**Directions:**
A word-for-word repetition of all the entries is required.

- Opening Delimiter -

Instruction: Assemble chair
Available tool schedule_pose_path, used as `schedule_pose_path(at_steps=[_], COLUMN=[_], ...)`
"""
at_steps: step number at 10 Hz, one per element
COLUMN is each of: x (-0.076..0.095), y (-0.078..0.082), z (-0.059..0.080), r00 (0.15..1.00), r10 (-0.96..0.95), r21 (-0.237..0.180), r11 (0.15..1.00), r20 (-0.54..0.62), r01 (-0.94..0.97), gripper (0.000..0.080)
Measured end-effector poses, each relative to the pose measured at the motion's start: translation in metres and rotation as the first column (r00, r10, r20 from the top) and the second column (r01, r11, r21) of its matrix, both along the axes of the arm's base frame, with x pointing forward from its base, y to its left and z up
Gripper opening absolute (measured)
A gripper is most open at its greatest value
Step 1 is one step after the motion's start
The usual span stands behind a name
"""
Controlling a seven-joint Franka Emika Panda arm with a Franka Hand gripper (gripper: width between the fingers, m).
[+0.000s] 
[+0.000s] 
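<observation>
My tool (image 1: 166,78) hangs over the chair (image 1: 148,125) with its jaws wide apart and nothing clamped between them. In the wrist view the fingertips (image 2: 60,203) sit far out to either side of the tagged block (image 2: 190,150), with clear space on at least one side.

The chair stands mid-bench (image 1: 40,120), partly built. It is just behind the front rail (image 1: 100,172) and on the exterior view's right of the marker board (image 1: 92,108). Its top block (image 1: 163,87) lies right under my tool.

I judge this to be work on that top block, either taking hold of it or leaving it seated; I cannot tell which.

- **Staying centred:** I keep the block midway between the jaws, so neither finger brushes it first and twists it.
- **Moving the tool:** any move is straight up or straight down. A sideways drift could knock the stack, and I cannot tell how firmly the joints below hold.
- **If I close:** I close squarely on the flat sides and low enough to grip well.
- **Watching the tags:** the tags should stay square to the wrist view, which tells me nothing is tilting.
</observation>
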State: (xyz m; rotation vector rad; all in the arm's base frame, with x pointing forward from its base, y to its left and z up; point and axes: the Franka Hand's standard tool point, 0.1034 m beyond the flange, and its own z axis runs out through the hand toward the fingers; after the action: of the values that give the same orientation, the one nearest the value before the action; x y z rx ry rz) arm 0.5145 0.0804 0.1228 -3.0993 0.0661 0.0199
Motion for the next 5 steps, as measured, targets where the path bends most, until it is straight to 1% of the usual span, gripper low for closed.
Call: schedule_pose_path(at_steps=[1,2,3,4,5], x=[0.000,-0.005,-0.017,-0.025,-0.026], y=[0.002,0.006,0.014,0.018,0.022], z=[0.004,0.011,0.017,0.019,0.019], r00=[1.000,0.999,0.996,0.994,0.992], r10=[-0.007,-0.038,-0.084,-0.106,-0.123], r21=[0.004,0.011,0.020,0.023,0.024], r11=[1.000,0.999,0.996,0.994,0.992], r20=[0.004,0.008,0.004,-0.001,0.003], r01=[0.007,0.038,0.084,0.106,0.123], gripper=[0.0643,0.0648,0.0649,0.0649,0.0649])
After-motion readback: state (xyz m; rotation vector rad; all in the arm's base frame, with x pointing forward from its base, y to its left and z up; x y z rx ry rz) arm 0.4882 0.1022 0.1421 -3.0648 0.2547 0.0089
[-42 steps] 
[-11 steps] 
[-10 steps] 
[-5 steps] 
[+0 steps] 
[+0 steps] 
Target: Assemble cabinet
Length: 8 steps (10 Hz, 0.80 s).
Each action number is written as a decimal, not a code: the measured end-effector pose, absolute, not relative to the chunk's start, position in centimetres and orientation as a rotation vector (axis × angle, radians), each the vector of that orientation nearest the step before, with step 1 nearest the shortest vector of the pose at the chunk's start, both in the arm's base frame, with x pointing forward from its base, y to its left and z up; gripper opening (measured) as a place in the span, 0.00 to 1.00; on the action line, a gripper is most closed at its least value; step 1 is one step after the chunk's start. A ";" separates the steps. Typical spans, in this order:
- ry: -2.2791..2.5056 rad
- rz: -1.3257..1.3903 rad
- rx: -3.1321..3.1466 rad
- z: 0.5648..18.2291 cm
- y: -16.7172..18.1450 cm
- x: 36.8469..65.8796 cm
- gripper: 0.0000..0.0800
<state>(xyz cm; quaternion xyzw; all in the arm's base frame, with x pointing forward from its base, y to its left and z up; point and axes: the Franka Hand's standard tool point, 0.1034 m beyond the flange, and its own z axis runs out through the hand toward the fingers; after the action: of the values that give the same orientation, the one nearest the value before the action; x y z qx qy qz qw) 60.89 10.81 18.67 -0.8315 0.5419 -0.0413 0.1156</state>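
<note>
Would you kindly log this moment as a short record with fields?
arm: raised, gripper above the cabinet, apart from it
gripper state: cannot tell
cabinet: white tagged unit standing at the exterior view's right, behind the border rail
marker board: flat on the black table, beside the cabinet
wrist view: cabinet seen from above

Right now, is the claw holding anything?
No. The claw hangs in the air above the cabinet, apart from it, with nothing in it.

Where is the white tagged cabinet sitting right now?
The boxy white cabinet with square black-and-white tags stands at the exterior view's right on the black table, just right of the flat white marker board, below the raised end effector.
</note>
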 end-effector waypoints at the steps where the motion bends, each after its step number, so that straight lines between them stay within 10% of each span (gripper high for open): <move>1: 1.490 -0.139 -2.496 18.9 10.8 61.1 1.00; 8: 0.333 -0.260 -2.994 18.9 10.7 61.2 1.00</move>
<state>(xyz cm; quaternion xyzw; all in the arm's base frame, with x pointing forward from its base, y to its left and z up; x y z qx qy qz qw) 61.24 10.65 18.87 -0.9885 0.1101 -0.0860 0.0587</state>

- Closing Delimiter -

**Exercise solution:**
Instruction: Assemble chair
Available tool schedule_pose_path, used as `schedule_pose_path(at_steps=[_], COLUMN=[_], ...)`
"""
at_steps: step number at 10 Hz, one per element
COLUMN is each of: x (-0.076..0.095), y (-0.078..0.082), z (-0.059..0.080), r00 (0.15..1.00), r10 (-0.96..0.95), r21 (-0.237..0.180), r11 (0.15..1.00), r20 (-0.54..0.62), r01 (-0.94..0.97), gripper (0.000..0.080)
Measured end-effector poses, each relative to the pose measured at the motion's start: translation in metres and rotation as the first column (r00, r10, r20 from the top) and the second column (r01, r11, r21) of its matrix, both along the axes of the arm's base frame, with x pointing forward from its base, y to its left and z up
Gripper opening absolute (measured)
A gripper is most open at its greatest value
Step 1 is one step after the motion's start
The usual span stands behind a name
"""
Controlling a seven-joint Franka Emika Panda arm with a Franka Hand gripper (gripper: width between the fingers, m).
[+0.000s] 
[+0.000s] 
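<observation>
My tool (image 1: 166,78) hangs over the chair (image 1: 148,125) with its jaws wide apart and nothing clamped between them. In the wrist view the fingertips (image 2: 60,203) sit far out to either side of the tagged block (image 2: 190,150), with clear space on at least one side.

The chair stands mid-bench (image 1: 40,120), partly built. It is just behind the front rail (image 1: 100,172) and on the exterior view's right of the marker board (image 1: 92,108). Its top block (image 1: 163,87) lies right under my tool.

I judge this to be work on that top block, either taking hold of it or leaving it seated; I cannot tell which.

- **Staying centred:** I keep the block midway between the jaws, so neither finger brushes it first and twists it.
- **Moving the tool:** any move is straight up or straight down. A sideways drift could knock the stack, and I cannot tell how firmly the joints below hold.
- **If I close:** I close squarely on the flat sides and low enough to grip well.
- **Watching the tags:** the tags should stay square to the wrist view, which tells me nothing is tilting.
</observation>
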State: (xyz m; rotation vector rad; all in the arm's base frame, with x pointing forward from its base, y to its left and z up; point and axes: the Franka Hand's standard tool point, 0.1034 m beyond the flange, and its own z axis runs out through the hand toward the fingers; after the action: of the values that give the same orientation, the one nearest the value before the action; x y z rx ry rz) arm 0.5145 0.0804 0.1228 -3.0993 0.0661 0.0199
Motion for the next 5 steps, as measured, targets where the path bends most, until it is straight to 1% of the usual span, gripper low for closed.
Call: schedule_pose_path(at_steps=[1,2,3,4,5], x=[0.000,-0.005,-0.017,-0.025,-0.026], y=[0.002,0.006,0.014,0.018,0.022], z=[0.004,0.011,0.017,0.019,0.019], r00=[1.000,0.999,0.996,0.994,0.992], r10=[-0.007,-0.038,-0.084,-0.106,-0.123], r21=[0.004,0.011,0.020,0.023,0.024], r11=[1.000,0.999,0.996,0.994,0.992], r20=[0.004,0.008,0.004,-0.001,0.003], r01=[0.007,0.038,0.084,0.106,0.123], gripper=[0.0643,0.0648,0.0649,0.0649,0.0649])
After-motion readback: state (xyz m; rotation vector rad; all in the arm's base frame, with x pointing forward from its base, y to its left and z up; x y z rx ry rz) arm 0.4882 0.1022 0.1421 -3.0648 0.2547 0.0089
[-42 steps] 
[-11 steps] 
[-10 steps] 
[-5 steps] 
[+0 steps] 
[+0 steps] 
Target: Assemble cabinet
Length: 8 steps (10 Hz, 0.80 s).
Each action number is written as a decimal, not a code: the measured end-effector pose, absolute, not relative to the chunk's start, position in centimetres and orientation as a rotation vector (axis × angle, radians), each the vector of that orientation nearest the step before, with step 1 nearest the shortest vector of the pose at the chunk's start, both in the arm's base frame, with x pointing forward from its base, y to its left and z up; gripper opening (measured) as a place in the span, 0.00 to 1.00; on the action line, a gripper is most closed at its least value; step 1 is one step after the chunk's start. A ";" separates the steps. Typical spans, in this order:
- ry: -2.2791..2.5056 rad
- rz: -1.3257..1.3903 rad
- rx: -3.1321..3.1466 rad
- z: 0.5648..18.2291 cm
- y: -16.7172..18.1450 cm
- x: 36.8469..65.8796 cm
- gripper: 0.0000..0.0800
<state>(xyz cm; quaternion xyzw; all in the arm's base frame, with x pointing forward from its base, y to its left and z up; point and axes: the Franka Hand's standard tool point, 0.1034 m beyond the flange, and its own z axis runs out through the hand toward the fingers; after the action: of the values that give the same orientation, the one nearest the value before the action; x y z qx qy qz qw) 60.89 10.81 18.67 -0.8315 0.5419 -0.0413 0.1156</state>
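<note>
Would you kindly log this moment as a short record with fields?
arm: raised, gripper above the cabinet, apart from it
gripper state: cannot tell
cabinet: white tagged unit standing at the exterior view's right, behind the border rail
marker board: flat on the black table, beside the cabinet
wrist view: cabinet seen from above

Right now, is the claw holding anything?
No. The claw hangs in the air above the cabinet, apart from it, with nothing in it.

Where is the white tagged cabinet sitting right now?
The boxy white cabinet with square black-and-white tags stands at the exterior view's right on the black table, just right of the flat white marker board, below the raised end effector.
</note>
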 end-effector waypoints at the steps where the motion bends, each after its step number, so that straight lines between them stay within 10% of each span (gripper high for open): <move>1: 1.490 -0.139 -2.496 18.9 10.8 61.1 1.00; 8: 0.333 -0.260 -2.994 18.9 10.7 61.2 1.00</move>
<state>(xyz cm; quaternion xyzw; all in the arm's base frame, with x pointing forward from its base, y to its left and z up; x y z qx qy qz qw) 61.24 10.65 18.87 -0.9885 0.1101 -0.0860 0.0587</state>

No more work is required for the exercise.